Scambiano le garanzie, che ogni paese civile deve fornire a privati cittadini accusati di aver commesso un reato, con la dignità che deve produrre chi serve il paese: è come se, pensandosi naturalmente delinquenti, già si difendessero coma farebbero i loro legali in tribunale. E’ qui il cortocircuito della politica. Del mondo rarefatto e impastato di debolezze umane, occasioni ghiotte e presunte impunità che porta alla rovina il paese e le sue buone speranze.

Così, scandalo dopo scandalo, non cambia mai nulla, non solo nell’articolazione del potere e nell’amministrazione della res pubblica, soprattutto non cambia mai il modo con cui la nazione reagisce alla tenaglia nella quale si trova per effetto della cultura dell’egoismo cieco e furbacchione, alla Alberto Sordi. Da una parte la voglia di progresso, di sviluppo, di dinamismo, di grandi opere, di entusiasmanti progetti grandiosi, di cambiamento e basta… Dall’altra la paura del malaffare, il sospetto di avere a che fare con dei ladri, la voglia di “andare a servizio “ dal potente di turno, di farsi raccomandare, di sperare che la sua promessa in cambio del voto si realizzi. Non credo che esista altro paese al mondo in cui si discute dell’utilità delle opere non in relazione all’impatto, al costo, al danno che generano, ai benefici che producono, ma in rapporto agli interessi malavitosi che potrebbero calamitare. Questo perché malavita, alta burocrazia e politica “che conta” sono ogni giorno di più la stessa cosa.
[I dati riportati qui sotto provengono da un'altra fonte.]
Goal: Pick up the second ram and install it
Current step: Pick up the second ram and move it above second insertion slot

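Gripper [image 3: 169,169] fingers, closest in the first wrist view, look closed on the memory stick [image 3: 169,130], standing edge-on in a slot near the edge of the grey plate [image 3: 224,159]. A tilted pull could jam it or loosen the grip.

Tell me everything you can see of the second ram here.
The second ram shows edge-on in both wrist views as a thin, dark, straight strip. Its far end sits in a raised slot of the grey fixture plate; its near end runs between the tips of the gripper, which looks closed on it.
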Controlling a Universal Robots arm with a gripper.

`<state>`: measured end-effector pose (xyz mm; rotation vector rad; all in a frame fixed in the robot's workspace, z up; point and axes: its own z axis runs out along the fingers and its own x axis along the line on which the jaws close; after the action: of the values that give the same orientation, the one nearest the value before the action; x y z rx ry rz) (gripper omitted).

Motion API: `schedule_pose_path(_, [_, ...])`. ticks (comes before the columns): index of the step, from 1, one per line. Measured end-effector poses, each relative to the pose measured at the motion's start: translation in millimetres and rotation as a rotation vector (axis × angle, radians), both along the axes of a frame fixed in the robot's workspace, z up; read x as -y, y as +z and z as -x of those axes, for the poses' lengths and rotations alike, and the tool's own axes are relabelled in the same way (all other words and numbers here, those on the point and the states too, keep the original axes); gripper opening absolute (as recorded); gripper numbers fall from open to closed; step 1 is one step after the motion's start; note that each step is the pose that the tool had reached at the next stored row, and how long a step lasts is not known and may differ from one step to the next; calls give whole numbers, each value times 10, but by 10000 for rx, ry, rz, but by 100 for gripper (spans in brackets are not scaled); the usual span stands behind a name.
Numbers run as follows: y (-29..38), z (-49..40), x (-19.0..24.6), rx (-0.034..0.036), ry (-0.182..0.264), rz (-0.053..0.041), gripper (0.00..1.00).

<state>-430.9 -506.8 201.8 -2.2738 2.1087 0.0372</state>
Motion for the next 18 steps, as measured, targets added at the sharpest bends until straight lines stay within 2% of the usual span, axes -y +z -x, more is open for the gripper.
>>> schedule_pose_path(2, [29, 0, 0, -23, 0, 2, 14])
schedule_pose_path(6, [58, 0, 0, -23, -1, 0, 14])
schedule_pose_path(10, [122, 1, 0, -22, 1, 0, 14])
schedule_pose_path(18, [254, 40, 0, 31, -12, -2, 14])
Tutte parti di un disegno dove c’è chi raccoglie il denaro, chi programma eventi, opere e servizi per ripulirlo, chi lo magnifica dalle colonne dei giornali e dagli schermi della tivù di regime, chi progetta e chi costruisce sono indissolubilmente legati l’uno all’altro da una complicità che è basata sul girare la testa dall’altra parte ogni volta che qualcuno dei protagonisti vede e o sente qualcosa che è meglio che non sappia.
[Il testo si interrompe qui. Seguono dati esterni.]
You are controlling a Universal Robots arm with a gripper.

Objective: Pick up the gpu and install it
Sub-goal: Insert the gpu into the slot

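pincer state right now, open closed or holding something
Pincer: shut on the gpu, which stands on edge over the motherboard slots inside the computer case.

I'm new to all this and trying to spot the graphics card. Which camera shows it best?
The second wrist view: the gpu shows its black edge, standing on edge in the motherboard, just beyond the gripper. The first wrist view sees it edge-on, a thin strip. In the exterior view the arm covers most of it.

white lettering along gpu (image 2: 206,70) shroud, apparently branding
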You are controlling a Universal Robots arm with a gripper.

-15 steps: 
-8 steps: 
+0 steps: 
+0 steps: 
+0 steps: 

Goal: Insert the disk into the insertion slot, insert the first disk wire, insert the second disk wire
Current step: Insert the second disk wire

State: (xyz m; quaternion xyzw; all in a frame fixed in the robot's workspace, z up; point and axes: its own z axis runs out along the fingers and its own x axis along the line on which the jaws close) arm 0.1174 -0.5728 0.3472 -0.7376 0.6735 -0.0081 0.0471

I professionisti della cultura della legalità sono sempre più la foglia di fico di questo sistema marcio, l’alibi a cui ricorrono pagando qualcuno di loro perché certifichi che è tutto a posto. Spesso gente buona per convegni e processioni, naturalmente a spese della collettività. prodotti anch’essi da un’Italia della forma, dove la sostanza è fatta di chiacchiere vane e da roboanti annunci di principi nobilissimi che gli stessi speakers sono pronti a violare cinque minuti dopo aver partecipato alle messe laiche in onore della trasparenza, della correttezza, della legalità. Penso a Impastato e a tutti quelli che hanno dato se stessi all’affermazione della necessità e possibilità di costruire un paese diverso, penso ai giovani delle cooperative nate sui beni confiscati alla Mafia, a quelli che si sforzano (anche vecchi, non solo giovani) di praticare ciò che predicano e in cui credono, poi guardo i politicanti da convegni e… mi viene male, scende quella disperazione che devono aver provato in tanti nel constatare che questo paese è irriformabile perché non ha nerbo.
I pozzi della politica sono avvelenati” affermò qualche anno fa sconfortato Don Ciotti, quando ancora molti di noi non avevano capito che razza di groviglio si fosse determinato nell’intreccio fra politica e malavita. Ecco perché non bisogna più abbeverarcisi a quei pozzi.
Gli Italiani hanno diritto a politici che siano migliori della media del paese, dal punto di vista della moralità, della capacità e della coerenza. Purtroppo ciò che è sotto gli occhi di tutto è l’esatto contrario. Oggi più che mai non si può davvero chiedere niente di meno, sennò la merda che è uscita dalla fogne avvelenerà anche i pozzi ancora buoni. Sempre che non sia già avvenuto.